Bug 1426762

Summary: Storage mailbox checksum failure when reading mail - no checksum on storage
Product: [oVirt] vdsm Reporter: Nir Soffer <nsoffer>
Component: CoreAssignee: Nir Soffer <nsoffer>
Status: CLOSED CURRENTRELEASE QA Contact: Raz Tamir <ratamir>
Severity: high Docs Contact:
Priority: unspecified    
Version: 4.20.0CC: alitke, amureini, bugs, danken, nsoffer, tnisan
Target Milestone: ovirt-4.2.0Flags: rule-engine: ovirt-4.2+
Target Release: 4.20.9   
Hardware: Unspecified   
OS: Unspecified   
Whiteboard:
Fixed In Version: Doc Type: No Doc Update
Doc Text:
undefined
Story Points: ---
Clone Of: Environment:
Last Closed: 2017-12-20 10:49:40 UTC Type: Bug
Regression: --- Mount Type: ---
Documentation: --- CRM:
Verified Versions: Category: ---
oVirt Team: Storage RHEL 7.3 requirements from Atomic Host:
Cloudforms Team: --- Target Upstream Version:
Embargoed:
Attachments:
Description Flags
Vdsm tests log none

Description Nir Soffer 2017-02-24 19:16:09 UTC
Created attachment 1257402 [details]
Vdsm tests log

Description of problem:

We have a random checksum failure in the storage mailbox, when reading new mail.
The error looks like:

2017-02-24 18:05:57,438 ERROR (mailbox-spm) [storage.MailBox.SpmMailMonitor] SPM_MailMonitor: mailbox 7 checksum failed, not clearing mailbox, clearing newMail

When it fails, we see that there is no checksum on storage:
expected='9\x19\x00\x00'
actual='\x00\x00\x00\x00'

When this happens, we drop the mailbox content, ignoring any messages in it. The 
sender host typically will send another message again, so this is expected to 
cause a delay of 2 seconds in receiving and handling the message.

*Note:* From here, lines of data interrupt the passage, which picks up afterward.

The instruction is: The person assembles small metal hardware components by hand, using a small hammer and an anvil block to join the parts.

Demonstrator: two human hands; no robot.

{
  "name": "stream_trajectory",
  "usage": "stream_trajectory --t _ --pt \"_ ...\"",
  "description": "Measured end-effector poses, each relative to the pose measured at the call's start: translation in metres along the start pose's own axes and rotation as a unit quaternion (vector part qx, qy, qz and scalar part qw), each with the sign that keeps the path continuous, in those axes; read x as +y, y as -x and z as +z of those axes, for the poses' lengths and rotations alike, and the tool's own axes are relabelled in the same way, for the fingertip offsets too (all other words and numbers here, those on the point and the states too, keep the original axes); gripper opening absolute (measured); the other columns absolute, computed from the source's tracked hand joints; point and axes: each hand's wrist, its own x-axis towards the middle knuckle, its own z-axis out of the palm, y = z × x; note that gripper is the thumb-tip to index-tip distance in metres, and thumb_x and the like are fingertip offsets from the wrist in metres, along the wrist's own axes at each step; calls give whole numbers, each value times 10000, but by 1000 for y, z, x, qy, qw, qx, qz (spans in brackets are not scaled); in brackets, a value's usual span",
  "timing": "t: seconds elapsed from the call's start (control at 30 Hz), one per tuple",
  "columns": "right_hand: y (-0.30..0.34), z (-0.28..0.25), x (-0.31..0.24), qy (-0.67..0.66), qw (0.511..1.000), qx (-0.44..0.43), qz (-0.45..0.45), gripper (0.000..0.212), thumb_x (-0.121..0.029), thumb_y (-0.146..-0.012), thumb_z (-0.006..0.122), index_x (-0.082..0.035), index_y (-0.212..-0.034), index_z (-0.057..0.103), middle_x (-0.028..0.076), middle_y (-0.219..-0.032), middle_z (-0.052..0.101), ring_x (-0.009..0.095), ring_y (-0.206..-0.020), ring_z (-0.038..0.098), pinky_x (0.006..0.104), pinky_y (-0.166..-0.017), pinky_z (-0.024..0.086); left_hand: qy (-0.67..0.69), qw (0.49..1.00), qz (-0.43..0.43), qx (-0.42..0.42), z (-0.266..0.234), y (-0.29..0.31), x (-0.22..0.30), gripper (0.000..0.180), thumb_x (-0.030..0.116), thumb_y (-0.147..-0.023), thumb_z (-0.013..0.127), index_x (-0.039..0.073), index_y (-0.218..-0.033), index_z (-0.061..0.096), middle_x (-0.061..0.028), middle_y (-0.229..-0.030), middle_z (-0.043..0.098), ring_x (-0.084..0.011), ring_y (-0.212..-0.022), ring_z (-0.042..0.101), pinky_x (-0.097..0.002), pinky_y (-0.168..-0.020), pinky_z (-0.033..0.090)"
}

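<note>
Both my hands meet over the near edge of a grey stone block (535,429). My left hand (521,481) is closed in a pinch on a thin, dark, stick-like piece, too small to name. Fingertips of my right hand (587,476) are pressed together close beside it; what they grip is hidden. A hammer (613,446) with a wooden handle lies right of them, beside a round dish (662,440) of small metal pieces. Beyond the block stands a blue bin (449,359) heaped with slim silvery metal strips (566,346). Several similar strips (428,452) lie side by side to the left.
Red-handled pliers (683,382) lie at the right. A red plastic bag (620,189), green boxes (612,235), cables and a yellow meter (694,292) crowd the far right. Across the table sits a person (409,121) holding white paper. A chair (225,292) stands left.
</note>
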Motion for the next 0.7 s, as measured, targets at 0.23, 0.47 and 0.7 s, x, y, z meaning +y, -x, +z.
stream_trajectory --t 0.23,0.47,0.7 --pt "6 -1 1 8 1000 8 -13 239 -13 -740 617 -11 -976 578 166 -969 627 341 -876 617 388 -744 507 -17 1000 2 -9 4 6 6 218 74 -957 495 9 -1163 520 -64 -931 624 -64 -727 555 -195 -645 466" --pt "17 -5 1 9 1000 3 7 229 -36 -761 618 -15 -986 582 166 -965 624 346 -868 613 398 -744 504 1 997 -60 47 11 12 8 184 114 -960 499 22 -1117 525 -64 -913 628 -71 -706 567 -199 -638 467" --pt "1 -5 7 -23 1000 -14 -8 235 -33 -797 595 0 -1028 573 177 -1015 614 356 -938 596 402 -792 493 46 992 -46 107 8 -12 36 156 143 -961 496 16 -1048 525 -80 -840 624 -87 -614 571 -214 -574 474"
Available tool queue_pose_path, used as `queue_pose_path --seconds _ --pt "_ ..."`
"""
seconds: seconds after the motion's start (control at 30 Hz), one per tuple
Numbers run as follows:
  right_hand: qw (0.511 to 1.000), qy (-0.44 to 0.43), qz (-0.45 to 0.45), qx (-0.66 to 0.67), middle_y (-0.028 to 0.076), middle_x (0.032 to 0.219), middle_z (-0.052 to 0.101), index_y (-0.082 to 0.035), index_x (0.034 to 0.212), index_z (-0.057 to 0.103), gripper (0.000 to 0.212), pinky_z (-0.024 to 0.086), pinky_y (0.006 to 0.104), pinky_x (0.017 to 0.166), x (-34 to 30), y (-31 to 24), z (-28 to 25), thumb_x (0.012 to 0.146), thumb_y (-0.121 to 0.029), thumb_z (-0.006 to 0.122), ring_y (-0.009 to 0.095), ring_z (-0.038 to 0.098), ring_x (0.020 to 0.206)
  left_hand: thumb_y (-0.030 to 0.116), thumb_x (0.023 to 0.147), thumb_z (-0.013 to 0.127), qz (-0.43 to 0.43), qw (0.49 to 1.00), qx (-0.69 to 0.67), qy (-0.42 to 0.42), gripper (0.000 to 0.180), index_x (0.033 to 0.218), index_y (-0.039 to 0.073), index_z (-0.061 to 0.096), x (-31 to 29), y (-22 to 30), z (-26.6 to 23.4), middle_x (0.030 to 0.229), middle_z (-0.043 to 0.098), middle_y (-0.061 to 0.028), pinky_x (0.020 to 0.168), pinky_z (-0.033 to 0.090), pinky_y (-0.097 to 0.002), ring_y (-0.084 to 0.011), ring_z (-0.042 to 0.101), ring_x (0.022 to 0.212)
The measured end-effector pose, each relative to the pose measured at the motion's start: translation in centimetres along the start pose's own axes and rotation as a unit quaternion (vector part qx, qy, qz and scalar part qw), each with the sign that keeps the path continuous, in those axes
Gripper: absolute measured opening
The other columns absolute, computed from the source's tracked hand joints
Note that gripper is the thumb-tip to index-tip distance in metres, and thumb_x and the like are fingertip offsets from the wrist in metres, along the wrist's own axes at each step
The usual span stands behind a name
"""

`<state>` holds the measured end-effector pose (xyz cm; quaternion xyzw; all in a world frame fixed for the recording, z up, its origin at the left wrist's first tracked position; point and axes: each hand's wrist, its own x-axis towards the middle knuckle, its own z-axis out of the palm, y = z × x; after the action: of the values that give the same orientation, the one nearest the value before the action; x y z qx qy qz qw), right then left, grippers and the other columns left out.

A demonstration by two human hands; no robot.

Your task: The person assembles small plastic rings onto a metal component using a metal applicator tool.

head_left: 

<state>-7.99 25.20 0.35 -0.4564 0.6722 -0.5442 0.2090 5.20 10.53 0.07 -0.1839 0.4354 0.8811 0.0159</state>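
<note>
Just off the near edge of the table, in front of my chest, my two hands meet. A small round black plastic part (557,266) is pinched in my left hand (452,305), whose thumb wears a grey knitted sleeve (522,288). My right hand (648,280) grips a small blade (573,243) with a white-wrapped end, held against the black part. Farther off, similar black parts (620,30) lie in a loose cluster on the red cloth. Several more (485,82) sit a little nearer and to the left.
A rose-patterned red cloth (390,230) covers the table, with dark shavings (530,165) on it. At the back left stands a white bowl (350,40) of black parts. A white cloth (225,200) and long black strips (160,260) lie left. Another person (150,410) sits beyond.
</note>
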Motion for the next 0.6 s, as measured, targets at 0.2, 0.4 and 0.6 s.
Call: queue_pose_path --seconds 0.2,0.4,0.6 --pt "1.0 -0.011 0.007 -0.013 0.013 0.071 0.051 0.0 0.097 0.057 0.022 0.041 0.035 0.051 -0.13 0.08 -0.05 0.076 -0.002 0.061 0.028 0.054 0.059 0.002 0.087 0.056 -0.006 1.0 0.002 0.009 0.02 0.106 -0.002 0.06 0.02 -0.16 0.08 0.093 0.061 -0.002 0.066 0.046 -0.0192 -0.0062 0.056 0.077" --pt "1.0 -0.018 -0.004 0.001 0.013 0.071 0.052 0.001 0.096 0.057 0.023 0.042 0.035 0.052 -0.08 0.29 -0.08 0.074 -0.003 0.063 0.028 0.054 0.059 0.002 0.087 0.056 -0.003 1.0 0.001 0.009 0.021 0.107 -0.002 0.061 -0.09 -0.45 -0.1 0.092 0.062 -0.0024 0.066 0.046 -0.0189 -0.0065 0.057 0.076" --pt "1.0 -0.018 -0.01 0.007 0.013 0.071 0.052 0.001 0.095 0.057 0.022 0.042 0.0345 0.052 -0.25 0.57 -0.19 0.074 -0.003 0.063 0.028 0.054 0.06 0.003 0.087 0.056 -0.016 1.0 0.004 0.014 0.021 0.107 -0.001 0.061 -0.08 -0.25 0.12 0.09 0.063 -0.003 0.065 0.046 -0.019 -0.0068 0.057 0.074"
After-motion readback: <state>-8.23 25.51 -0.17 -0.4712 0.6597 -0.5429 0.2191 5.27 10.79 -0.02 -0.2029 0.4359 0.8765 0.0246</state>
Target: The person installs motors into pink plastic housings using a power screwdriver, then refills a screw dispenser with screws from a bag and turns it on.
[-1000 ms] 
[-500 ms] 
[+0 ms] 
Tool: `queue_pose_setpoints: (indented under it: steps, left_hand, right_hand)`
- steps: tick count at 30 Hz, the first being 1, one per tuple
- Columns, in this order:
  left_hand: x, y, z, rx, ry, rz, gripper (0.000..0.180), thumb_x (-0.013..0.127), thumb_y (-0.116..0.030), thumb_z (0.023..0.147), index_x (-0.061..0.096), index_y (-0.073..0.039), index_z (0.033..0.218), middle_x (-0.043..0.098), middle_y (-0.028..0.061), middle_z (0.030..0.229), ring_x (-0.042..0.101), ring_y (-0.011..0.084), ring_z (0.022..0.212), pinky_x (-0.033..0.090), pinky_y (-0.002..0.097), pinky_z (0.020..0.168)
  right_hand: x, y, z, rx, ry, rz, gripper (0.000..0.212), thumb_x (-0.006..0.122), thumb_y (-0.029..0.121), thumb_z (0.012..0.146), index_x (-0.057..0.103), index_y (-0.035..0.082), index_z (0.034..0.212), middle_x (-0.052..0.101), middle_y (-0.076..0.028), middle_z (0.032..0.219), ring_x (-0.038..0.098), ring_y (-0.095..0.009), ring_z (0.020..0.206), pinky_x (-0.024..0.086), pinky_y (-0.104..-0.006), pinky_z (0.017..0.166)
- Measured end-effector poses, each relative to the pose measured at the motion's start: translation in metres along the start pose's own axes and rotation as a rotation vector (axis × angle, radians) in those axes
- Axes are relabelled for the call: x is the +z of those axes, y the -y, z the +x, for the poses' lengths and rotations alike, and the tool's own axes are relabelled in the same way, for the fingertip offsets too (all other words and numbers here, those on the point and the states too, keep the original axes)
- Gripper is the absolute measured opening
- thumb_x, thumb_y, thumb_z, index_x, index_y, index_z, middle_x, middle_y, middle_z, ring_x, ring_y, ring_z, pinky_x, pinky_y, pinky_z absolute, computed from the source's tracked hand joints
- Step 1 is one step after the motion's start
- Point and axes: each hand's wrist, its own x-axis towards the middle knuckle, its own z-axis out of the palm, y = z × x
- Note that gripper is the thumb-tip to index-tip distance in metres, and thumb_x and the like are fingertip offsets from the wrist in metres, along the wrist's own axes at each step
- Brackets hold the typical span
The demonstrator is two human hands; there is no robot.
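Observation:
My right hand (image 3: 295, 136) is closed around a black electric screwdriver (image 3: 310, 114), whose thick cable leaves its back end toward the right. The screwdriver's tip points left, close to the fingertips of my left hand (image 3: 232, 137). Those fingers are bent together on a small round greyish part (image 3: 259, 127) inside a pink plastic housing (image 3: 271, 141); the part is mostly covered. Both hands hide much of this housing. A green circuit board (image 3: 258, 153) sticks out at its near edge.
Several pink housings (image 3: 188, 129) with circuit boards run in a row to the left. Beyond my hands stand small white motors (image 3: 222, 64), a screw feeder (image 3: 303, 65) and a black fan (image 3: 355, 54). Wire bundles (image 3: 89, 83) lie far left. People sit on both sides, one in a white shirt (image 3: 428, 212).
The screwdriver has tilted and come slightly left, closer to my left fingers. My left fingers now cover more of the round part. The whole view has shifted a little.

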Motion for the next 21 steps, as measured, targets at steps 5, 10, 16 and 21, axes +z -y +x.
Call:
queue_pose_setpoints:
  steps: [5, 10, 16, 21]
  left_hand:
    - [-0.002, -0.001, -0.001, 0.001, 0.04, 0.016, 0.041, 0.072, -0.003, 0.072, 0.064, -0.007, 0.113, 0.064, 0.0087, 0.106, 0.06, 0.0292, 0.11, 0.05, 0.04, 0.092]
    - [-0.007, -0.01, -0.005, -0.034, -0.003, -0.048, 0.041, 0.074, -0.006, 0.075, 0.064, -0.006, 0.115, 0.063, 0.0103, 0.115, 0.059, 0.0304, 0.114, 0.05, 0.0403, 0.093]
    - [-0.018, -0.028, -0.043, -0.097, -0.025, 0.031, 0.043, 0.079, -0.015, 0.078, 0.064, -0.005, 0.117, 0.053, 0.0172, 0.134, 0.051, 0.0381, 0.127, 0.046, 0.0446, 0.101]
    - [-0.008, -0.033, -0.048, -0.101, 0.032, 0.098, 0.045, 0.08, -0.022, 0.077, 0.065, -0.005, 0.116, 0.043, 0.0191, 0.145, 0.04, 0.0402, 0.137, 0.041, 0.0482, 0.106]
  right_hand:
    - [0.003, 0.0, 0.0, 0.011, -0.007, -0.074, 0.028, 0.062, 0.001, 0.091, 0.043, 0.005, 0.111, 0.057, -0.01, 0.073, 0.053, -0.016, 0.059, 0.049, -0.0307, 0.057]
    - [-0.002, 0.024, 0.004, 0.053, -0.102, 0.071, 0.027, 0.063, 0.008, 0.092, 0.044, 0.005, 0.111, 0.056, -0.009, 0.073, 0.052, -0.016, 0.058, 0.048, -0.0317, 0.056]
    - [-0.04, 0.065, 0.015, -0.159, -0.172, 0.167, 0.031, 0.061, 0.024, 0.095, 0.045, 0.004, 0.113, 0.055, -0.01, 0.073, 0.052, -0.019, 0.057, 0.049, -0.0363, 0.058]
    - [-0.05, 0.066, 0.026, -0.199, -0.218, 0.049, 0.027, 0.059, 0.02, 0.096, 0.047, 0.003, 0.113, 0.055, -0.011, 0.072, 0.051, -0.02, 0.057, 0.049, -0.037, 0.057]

Delay in receiving extend message may lead to pausing a VM.

Version-Release number of selected component (if applicable):
Seen on master and various older versions. 

How reproducible:
Random and rare failure

Steps to Reproduce:
- Run the mailbox tests 1000 times in jenkins CI, may fail after some runs
- We don't know how to reproduce this in real system.

Actual results:
No checksum on storage

Expected results:
Checksum on storage matches computed checksum

Comment 1 Nir Soffer 2017-02-24 19:41:26 UTC
Looking at the logs we see:

HSM thread sending mail to spm:

2017-02-24 18:05:57,263 DEBUG (mailbox-hsm) [storage.MailBox.HsmMailMonitor] HSM_MailMonitor - start: 64, end: 128, len: 4096, message(1/63): '1xtnd\xe1_\xfeeT\x8a\x18\xb3\xe0JT\xe5^\xc8\xdb\x8a_Z%\xd8\xfcs.\xa4\xc3C\xbb>\xc6\xf1r\xd7000000000000006400000000000' (mailbox:428)
2017-02-24 18:05:57,263 DEBUG (mailbox-hsm) [storage.Misc.excCmd] /usr/bin/taskset --cpu-list 0-1 /usr/bin/dd if=/var/tmp/tmpPsWFaW iflag=direct,fullblock bs=512 count=8 skip=56 (cwd None) (commands:69)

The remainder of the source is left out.